> _Your assignment_
Retype all data exactly as given. Pictures should not be retyped.

────

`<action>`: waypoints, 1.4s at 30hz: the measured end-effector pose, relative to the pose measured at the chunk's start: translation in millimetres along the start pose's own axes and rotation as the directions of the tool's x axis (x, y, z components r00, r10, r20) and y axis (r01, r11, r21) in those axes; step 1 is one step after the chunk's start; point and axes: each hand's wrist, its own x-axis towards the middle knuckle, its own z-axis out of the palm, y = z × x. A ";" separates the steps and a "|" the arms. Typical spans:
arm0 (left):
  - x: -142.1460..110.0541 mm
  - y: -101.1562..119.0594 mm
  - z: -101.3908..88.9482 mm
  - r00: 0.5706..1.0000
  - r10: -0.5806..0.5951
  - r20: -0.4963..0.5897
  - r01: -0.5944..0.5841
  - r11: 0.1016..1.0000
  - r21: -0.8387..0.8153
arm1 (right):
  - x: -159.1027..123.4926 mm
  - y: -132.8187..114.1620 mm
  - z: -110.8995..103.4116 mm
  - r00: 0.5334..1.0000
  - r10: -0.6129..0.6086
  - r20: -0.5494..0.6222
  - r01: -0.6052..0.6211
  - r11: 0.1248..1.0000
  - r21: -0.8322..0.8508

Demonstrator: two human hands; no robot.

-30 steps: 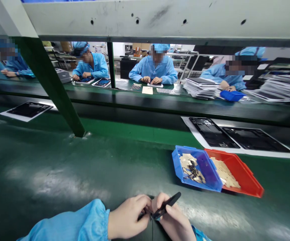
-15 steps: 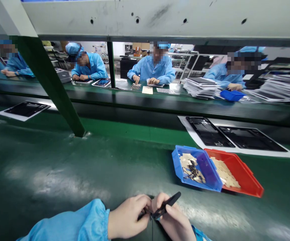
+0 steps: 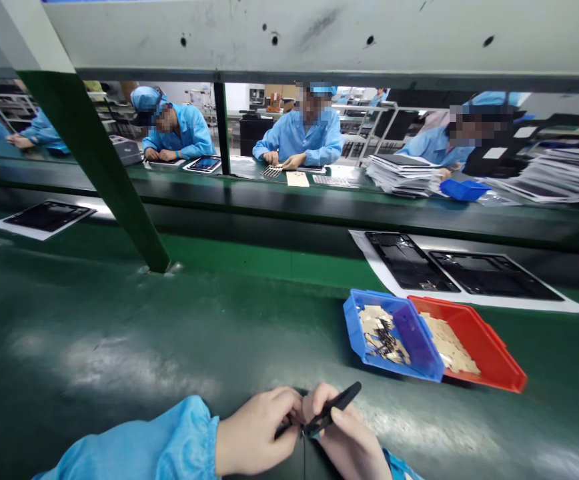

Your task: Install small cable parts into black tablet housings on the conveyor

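Note:
Low in the middle of the head view, my left hand is closed, its thumb and fingertips pinching a small black part that they mostly hide. A thin black wire runs down from between the two hands. My right hand grips black tweezers, tilted with the broad end up to the right and the tips down at the left fingertips. Both hands almost touch above the green bench.
Ahead to the right stand a blue bin with pale pieces and black wires, and a red bin with pale pieces. Black panels lie on white sheets beyond. A green post rises at left. Several co-workers sit across the line.
Both my hands keep the same place and grip. The black panels on their sheets have slid slightly left. Across the line, co-workers' hands have shifted.

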 end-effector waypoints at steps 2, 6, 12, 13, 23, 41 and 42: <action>0.0 -0.4 0.0 1.000 0.002 -0.001 -0.002 1.000 0.004 | -0.4 -0.4 0.8 1.000 0.000 -0.004 0.000 1.000 0.005; 0.1 -0.6 -0.3 1.000 0.003 -0.001 -0.003 1.000 0.001 | -0.2 -0.7 1.0 1.000 0.004 -0.001 -0.004 1.000 0.022; 0.1 -0.2 -0.8 1.000 0.006 -0.001 -0.006 1.000 0.000 | 0.7 1.4 -1.6 1.000 -0.009 0.015 0.008 1.000 0.024; 0.1 -0.2 -0.8 1.000 0.007 -0.003 -0.007 1.000 0.002 | 0.7 1.4 -1.5 1.000 -0.010 0.019 0.010 1.000 0.023; 0.3 -1.0 0.0 1.000 0.010 -0.004 -0.010 1.000 0.002 | 0.1 -2.4 3.8 1.000 0.013 -0.005 -0.012 0.999 0.032; 0.4 -0.6 -0.1 1.000 0.018 -0.007 -0.018 1.000 -0.003 | 0.4 -1.8 2.3 1.000 0.007 -0.013 -0.007 1.000 0.010; 0.3 -0.5 -0.2 1.000 0.018 -0.007 -0.018 1.000 -0.003 | 0.6 -1.7 2.2 1.000 0.008 -0.013 -0.008 1.000 0.009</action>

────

> _Task answer_
`<action>`: waypoints, 1.4s at 30hz: the measured end-effector pose, relative to the pose measured at the chunk's start: translation in millimetres along the start pose's own axes and rotation as the directions of the tool's x axis (x, y, z components r00, r10, r20) and y axis (r01, r11, r21) in those axes; step 1 is one step after the chunk's start; point and axes: each hand's wrist, its own x-axis towards the middle knuckle, its own z-axis out of the palm, y = z × x. A ";" separates the steps and a "|" the arms. Typical spans:
arm0 (left):
  - x: -142.1460..110.0541 mm
  - y: -101.1562..119.0594 mm
  - z: -101.3908..88.9482 mm
  - r00: 0.5706..1.0000
  - r10: -0.5806..0.5951
  - r20: -0.4963..0.5897
  - r01: -0.5944..0.5841
  - r11: 0.1016..1.0000
  - r21: -0.8387..0.8153
arm1 (right):
  - x: -159.1027..123.4926 mm
  - y: -132.8187..114.1620 mm
  - z: -110.8995..103.4116 mm
  - r00: 0.5334..1.0000
  - r10: -0.6129..0.6086
  - r20: -0.5494..0.6222
  - r01: -0.6052..0.6211
  - r11: 0.1248..1.0000
  - r21: -0.8322..0.8508

Demonstrator: two human hands; no robot.

-30 steps: 
-15 steps: 
+0 steps: 

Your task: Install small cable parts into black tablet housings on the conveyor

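Note:
Low in the middle of the head view, my left hand is closed, its thumb and fingertips pinching a small black part that they mostly hide. A thin black wire runs down from between the two hands. My right hand grips black tweezers, tilted with the broad end up to the right and the tips down at the left fingertips. Both hands almost touch above the green bench.
Ahead to the right stand a blue bin with pale pieces and black wires, and a red bin with pale pieces. Black panels lie on white sheets beyond. A green post rises at left. Several co-workers sit across the line.
Both my hands keep the same place and grip. The black panels on their sheets have slid slightly left. Across the line, co-workers' hands have shifted.
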
 end-effector waypoints at steps 2, 6, 12, 13, 23, 41 and 42: <action>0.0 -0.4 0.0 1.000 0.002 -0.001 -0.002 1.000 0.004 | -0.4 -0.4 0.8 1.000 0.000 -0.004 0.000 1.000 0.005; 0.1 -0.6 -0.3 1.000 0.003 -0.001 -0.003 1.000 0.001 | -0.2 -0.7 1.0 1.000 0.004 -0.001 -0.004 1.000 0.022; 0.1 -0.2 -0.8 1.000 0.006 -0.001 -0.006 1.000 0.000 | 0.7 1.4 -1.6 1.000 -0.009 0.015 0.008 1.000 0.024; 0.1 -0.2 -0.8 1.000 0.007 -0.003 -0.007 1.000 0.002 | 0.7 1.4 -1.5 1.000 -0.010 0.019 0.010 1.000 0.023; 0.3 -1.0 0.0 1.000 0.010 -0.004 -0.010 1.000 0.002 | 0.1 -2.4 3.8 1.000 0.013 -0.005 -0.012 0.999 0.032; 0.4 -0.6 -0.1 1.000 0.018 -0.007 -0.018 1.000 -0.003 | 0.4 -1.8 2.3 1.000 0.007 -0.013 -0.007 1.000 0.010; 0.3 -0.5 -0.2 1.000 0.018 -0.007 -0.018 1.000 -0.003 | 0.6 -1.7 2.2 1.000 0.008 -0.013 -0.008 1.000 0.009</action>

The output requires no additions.